**What is expected**
From start to end, print the entire listing below exactly.
☆ ☆ ☆ ☆ ☆
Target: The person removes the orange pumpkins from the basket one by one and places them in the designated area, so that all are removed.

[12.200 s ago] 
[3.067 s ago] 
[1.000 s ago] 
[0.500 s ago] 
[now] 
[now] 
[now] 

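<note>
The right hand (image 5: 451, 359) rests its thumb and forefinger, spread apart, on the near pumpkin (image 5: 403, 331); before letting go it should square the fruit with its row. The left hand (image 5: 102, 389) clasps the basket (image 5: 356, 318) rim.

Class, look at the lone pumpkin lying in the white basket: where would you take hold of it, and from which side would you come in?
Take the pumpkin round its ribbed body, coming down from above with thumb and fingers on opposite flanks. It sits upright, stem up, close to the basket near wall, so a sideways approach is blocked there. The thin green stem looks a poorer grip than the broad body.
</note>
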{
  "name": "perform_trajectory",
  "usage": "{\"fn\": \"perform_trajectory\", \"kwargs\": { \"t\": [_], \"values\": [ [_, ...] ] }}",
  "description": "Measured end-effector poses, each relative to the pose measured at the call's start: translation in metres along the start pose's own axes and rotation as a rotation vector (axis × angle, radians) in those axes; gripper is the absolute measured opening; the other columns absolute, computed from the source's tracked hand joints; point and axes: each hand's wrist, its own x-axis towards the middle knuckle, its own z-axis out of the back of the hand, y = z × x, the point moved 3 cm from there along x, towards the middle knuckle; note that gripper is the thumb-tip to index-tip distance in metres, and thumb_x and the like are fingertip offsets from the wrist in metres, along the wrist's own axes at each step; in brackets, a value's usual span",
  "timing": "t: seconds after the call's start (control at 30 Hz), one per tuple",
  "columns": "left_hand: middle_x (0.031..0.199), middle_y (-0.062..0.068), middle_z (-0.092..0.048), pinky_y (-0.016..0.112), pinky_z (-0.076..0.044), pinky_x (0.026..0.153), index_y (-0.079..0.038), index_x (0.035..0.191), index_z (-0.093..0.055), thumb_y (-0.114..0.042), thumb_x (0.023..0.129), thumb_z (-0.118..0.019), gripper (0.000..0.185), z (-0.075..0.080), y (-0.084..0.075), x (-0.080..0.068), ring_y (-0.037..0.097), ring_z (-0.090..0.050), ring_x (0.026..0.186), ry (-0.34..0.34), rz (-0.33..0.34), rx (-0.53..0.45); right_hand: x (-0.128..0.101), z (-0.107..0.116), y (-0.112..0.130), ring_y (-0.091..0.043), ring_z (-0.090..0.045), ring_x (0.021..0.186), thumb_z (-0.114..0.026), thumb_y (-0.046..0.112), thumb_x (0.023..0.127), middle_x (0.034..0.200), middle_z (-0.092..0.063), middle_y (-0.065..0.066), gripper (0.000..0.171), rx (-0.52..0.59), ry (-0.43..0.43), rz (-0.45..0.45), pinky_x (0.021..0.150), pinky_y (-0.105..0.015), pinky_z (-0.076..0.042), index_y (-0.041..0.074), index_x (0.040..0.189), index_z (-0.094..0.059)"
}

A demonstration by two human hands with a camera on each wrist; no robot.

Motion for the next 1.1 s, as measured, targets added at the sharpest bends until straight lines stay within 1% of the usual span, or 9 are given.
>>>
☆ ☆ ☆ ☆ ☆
**Written response**
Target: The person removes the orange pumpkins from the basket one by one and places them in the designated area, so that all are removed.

[12.200 s ago] 
[3.067 s ago] 
[1.000 s ago] 
[0.500 s ago] 
[now] 
[now] 
[now] 

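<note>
The right hand (image 5: 451, 359) rests its thumb and forefinger, spread apart, on the near pumpkin (image 5: 403, 331); before letting go it should square the fruit with its row. The left hand (image 5: 102, 389) clasps the basket (image 5: 356, 318) rim.

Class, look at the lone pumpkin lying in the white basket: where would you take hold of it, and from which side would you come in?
Take the pumpkin round its ribbed body, coming down from above with thumb and fingers on opposite flanks. It sits upright, stem up, close to the basket near wall, so a sideways approach is blocked there. The thin green stem looks a poorer grip than the broad body.
</note>
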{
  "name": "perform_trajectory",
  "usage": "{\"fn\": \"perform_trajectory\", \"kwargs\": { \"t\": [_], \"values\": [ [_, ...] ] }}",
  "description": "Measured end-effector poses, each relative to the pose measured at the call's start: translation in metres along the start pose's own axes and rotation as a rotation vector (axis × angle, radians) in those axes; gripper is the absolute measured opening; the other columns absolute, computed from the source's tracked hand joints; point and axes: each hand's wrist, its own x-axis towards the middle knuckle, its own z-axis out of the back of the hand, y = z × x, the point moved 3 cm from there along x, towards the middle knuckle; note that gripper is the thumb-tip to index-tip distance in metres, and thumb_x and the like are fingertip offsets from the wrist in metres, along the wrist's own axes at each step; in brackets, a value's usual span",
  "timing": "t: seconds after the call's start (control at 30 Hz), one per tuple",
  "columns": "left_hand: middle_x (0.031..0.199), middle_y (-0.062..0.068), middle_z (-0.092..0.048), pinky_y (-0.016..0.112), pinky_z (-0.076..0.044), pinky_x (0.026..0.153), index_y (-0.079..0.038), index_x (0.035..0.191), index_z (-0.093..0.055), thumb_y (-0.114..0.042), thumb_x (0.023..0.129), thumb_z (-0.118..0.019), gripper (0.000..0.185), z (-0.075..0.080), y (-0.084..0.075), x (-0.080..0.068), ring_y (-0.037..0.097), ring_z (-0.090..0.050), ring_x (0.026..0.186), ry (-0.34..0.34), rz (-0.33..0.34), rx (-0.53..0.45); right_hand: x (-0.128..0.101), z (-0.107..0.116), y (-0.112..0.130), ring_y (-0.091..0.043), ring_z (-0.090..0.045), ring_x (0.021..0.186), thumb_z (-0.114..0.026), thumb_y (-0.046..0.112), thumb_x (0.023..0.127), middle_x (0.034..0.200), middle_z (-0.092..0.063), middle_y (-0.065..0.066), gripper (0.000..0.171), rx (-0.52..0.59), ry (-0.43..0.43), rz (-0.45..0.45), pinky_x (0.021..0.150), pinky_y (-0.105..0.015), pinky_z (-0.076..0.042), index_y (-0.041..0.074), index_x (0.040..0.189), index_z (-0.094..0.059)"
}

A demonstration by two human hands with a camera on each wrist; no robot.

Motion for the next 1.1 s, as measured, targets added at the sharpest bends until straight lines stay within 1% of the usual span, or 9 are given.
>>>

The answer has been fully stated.